たしかに狂ってもおかしくないくらい、美しい顔をしており、サファイアブルーの瞳は神秘的である。


「本日のみなさんのリクエストは、『きらきら流れ星』にしましょうか。みなさんの歌声を聴かせてください」


 ライボルトのお願いに、穏やかなファンが皆莉緒の知らない歌を歌い始める。

 どうやら、ファンの事前リクエストで選ばれた曲をやってるらしい。

 口数は少ないMCではあるが、その分音楽で返してくれるライブだ。

 ちなみにドラムを叩いてたお兄さんが私達の方に手を振ってくれたのは、ちょっとテンション上がってしまった。


 青の部屋からも出て、また大広間に戻ってきた。


「どうだった、うちのアイドル」

「なんか、アイドルの枠超えてた気がします」

「それはそうね、まあでも、アイドルしてたでしょ」


 自信満々なヤスミンの言葉に、莉緒は先程の光景を思い出す。たしかに、癖は強かった。でも、生で見たアイドルたちはみなキラキラと輝いていた。


「アイドル、すごかったです」


 心がドキドキして、顔が熱い。ライブちょっとだけだったが、本当にわくわくした。ライオンソウルのライブは、箱が小さいのにとんでもない倍率なためファンクラブ先行発売でいつも売り切れてしまう。

 しかし、お金のない学生の莉緒には、ファンクラブに入るほど余裕もない。ちゃんとしたライブに行くのは、夢のまた夢みたいな話だった。

 だから、本来行くはずだった収録ライブが

 そんな楽しい思いをしすぎたせいだろうか。

 現在異世界にいるという重要な問題が、莉緒の頭からすっぽりと抜け落ちていた。


「でしょ、私プロデュースなんだからね」


 やはりプロデューサーだからか、ヤスミンは莉緒の新鮮で初々しい反応をまじまじと受け止める。

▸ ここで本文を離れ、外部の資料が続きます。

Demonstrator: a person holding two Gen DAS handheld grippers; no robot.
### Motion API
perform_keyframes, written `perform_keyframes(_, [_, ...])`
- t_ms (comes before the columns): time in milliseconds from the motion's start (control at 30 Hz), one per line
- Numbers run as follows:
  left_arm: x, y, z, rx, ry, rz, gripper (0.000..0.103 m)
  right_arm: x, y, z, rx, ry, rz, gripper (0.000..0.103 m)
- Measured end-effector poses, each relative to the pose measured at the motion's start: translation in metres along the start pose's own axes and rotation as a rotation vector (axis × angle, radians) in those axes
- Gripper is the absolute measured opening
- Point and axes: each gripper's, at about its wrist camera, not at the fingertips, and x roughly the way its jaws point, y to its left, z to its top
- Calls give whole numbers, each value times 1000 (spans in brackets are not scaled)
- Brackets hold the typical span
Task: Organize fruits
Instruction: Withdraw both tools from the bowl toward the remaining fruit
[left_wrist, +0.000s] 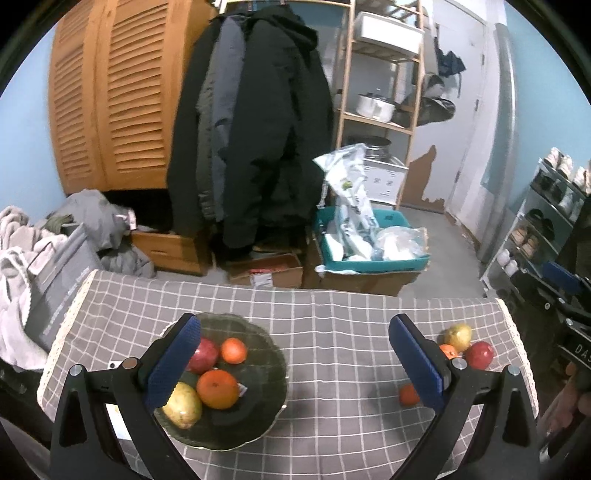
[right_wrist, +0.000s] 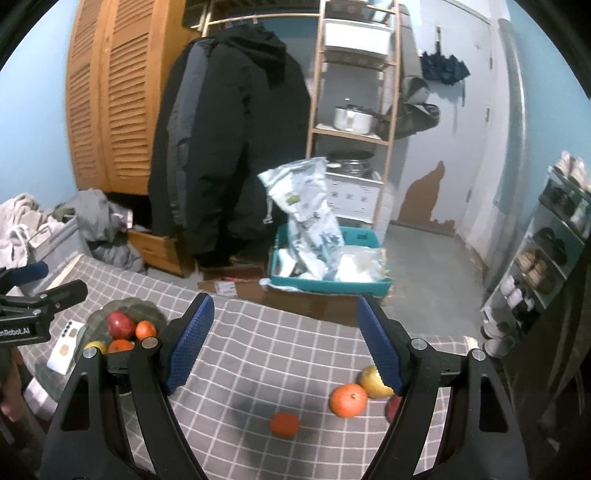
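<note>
Fruit: four pieces in bowl (left_wrist: 258, 413) at table's 9 o'clock; four loose on checked cloth (left_wrist: 332, 325) at 3 o'clock. Left gripper (left_wrist: 295, 365) spread wide, holding nothing; right gripper (right_wrist: 286, 341) parted, nothing between its pads. Room beyond, at 12 o'clock: coats (left_wrist: 255, 122), louvred wardrobe (left_wrist: 110, 96), wooden shelf (left_wrist: 380, 74), teal crate (left_wrist: 373, 258); shoe rack (left_wrist: 546, 221) at 3.

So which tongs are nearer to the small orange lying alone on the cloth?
Right. The right tongs hang just above the small orange; the left tongs hang beside the bowl, farther away.
</note>
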Motion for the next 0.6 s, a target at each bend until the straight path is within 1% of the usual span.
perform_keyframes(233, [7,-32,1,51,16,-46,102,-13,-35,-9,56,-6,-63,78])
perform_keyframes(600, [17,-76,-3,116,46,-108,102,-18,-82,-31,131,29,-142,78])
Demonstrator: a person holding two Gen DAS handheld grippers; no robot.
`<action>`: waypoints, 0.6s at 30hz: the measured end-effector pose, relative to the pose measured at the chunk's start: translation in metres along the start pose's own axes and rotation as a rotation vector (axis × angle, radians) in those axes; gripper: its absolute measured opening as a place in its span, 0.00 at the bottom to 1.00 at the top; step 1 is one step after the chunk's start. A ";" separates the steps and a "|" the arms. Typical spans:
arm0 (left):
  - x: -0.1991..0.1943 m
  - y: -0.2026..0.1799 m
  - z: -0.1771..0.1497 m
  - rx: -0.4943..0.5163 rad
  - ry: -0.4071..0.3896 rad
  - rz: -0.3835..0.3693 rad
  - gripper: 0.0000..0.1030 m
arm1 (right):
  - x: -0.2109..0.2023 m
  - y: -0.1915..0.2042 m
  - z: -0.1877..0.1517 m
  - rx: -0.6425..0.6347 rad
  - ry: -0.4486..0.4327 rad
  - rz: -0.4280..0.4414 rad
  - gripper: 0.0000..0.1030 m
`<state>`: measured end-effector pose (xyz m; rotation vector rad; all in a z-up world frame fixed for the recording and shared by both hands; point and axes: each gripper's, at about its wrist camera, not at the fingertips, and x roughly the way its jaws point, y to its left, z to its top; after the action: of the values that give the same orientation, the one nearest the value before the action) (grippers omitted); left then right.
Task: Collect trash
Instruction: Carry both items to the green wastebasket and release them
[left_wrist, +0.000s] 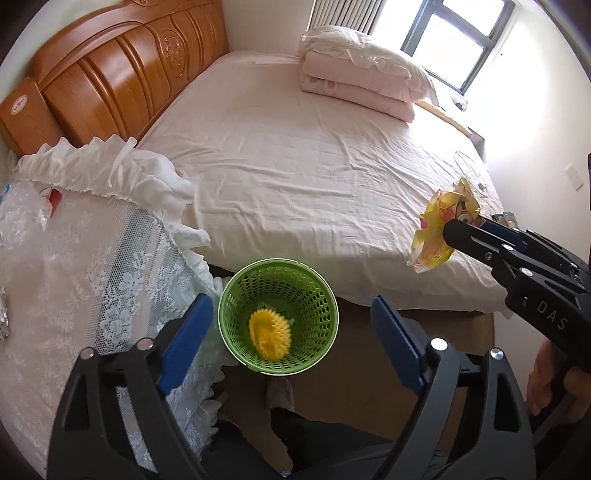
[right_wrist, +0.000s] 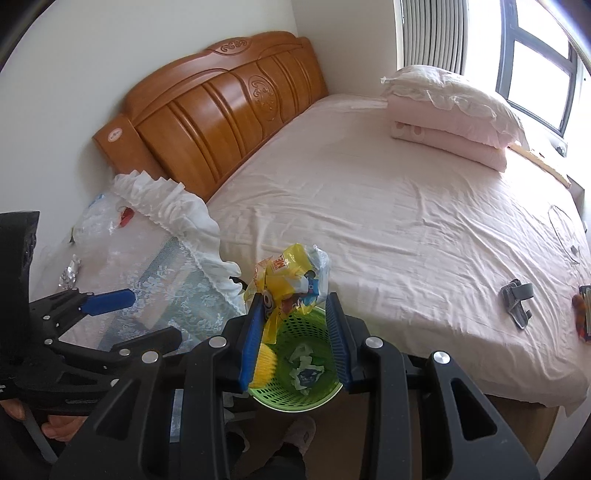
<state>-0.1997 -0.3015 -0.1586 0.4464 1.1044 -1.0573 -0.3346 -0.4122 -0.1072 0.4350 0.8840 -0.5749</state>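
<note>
A green perforated bin (left_wrist: 279, 317) stands on the floor beside the bed; it holds a yellow foam net (left_wrist: 269, 338) and, in the right wrist view, crumpled paper (right_wrist: 306, 369). My right gripper (right_wrist: 293, 299) is shut on a crumpled yellow snack wrapper (right_wrist: 291, 275) and holds it above the bin (right_wrist: 295, 391); the wrapper (left_wrist: 443, 229) also shows in the left wrist view, over the bed's edge. My left gripper (left_wrist: 291, 325) is open and empty, above the bin, and appears in the right wrist view (right_wrist: 110, 310) at the left.
A pink-sheeted bed (left_wrist: 314, 177) with a wooden headboard (left_wrist: 110, 74) and folded pillows (left_wrist: 362, 77). A lace-covered nightstand (left_wrist: 74, 258) with plastic and foil bits stands left. A grey object (right_wrist: 517, 299) and small items lie at the bed's right edge.
</note>
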 end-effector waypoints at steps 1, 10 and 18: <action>-0.001 0.001 0.000 -0.008 0.002 0.006 0.86 | 0.000 0.000 0.000 0.000 0.000 0.000 0.33; -0.029 0.022 -0.001 -0.062 -0.082 0.081 0.92 | 0.018 0.008 -0.007 -0.012 0.034 0.003 0.35; -0.063 0.053 -0.010 -0.101 -0.154 0.164 0.92 | 0.061 0.028 -0.024 0.003 0.132 -0.029 0.88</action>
<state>-0.1626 -0.2399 -0.1173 0.3617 0.9630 -0.8732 -0.3007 -0.3937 -0.1672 0.4668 1.0169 -0.5792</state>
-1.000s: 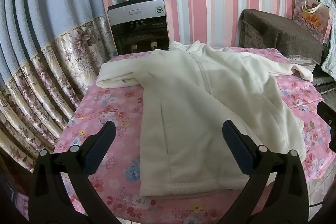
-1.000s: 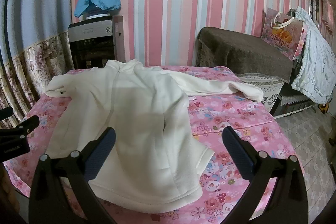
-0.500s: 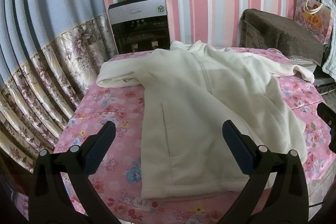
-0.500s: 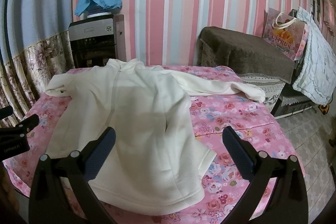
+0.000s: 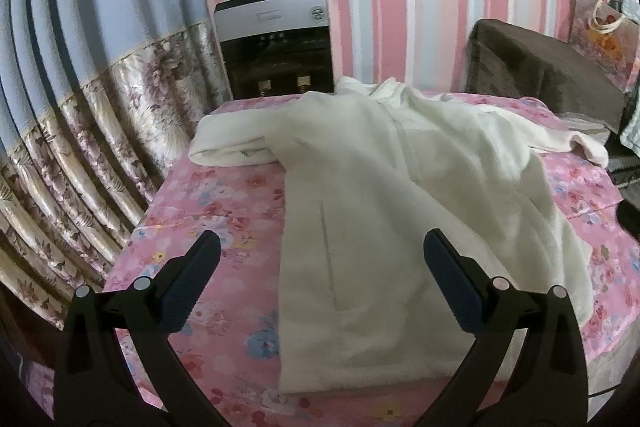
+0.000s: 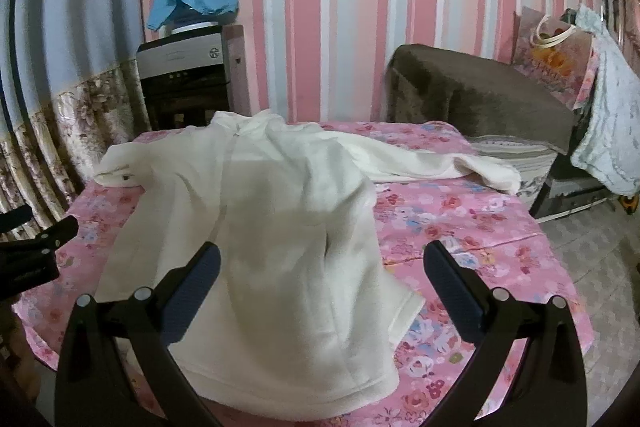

 しかし、まだ莉緒はこの沼にハマっていない。あと、一押ししたら、彼女は沼に落ちる。


「そして、最後に……」


 ヤスミンが最後の一手に賭けようと、中庭に誘導しようとしたその時だ。


 バタンッ!!!

 扉が乱暴に開けられた音。二人は条件反射的に音がした方へと振り向いてしまった。


「全く孤児風情が! 我がカンチガー侯爵に楯突く気か! こんな場所、汚れた娼婦の娘なんかのお遊びに、何故我が娘が責められねばならぬのだ!」


 視線の先には随分神経質そうで仰々しい服装の50代くらいの男が、大層権力を振りかざし怒鳴り散らかしていた。


 そして、その男を追うように扉から出てきたのは、眼孔を覆うように美しい黄色の花をブーケのように咲かせた、黒褐色肌で美しいブロンドの青年だ。


「申し訳ありませんが規則ですので。カンチガー侯爵も、此処は誰の管轄地をお忘れですか?」

「混じりモノが、純血よりも偉いというのか!」

「そういうわけではございません。ですが……」


 侯爵を相手にする青年は、柔らかさはありつつも凛とした声だ。

 しかし、異形の姿とも言える青年を目にした莉緒は、思わず青ざめ、隣りにいたヤスミンの後ろに隠れた。元の世界には、目部分に花を咲かすような人は存在しない。莉緒にとっては、その異形が恐ろしく見えてしまった。


 そんな莉緒をヤスミンは一度睨むと、明らかに不満顔のまま。さっさと歩みを進めた。


「あら、例え私がだとしても、一介の宮廷貴族ごときに、責められる所以はございませんわ」


 あまりにも冷え冷えとした声は、まるで降り注ぐ氷柱のような鋭さ。莉緒の追いかけようとした足を、見えない言葉の氷柱が杭のように貫いた。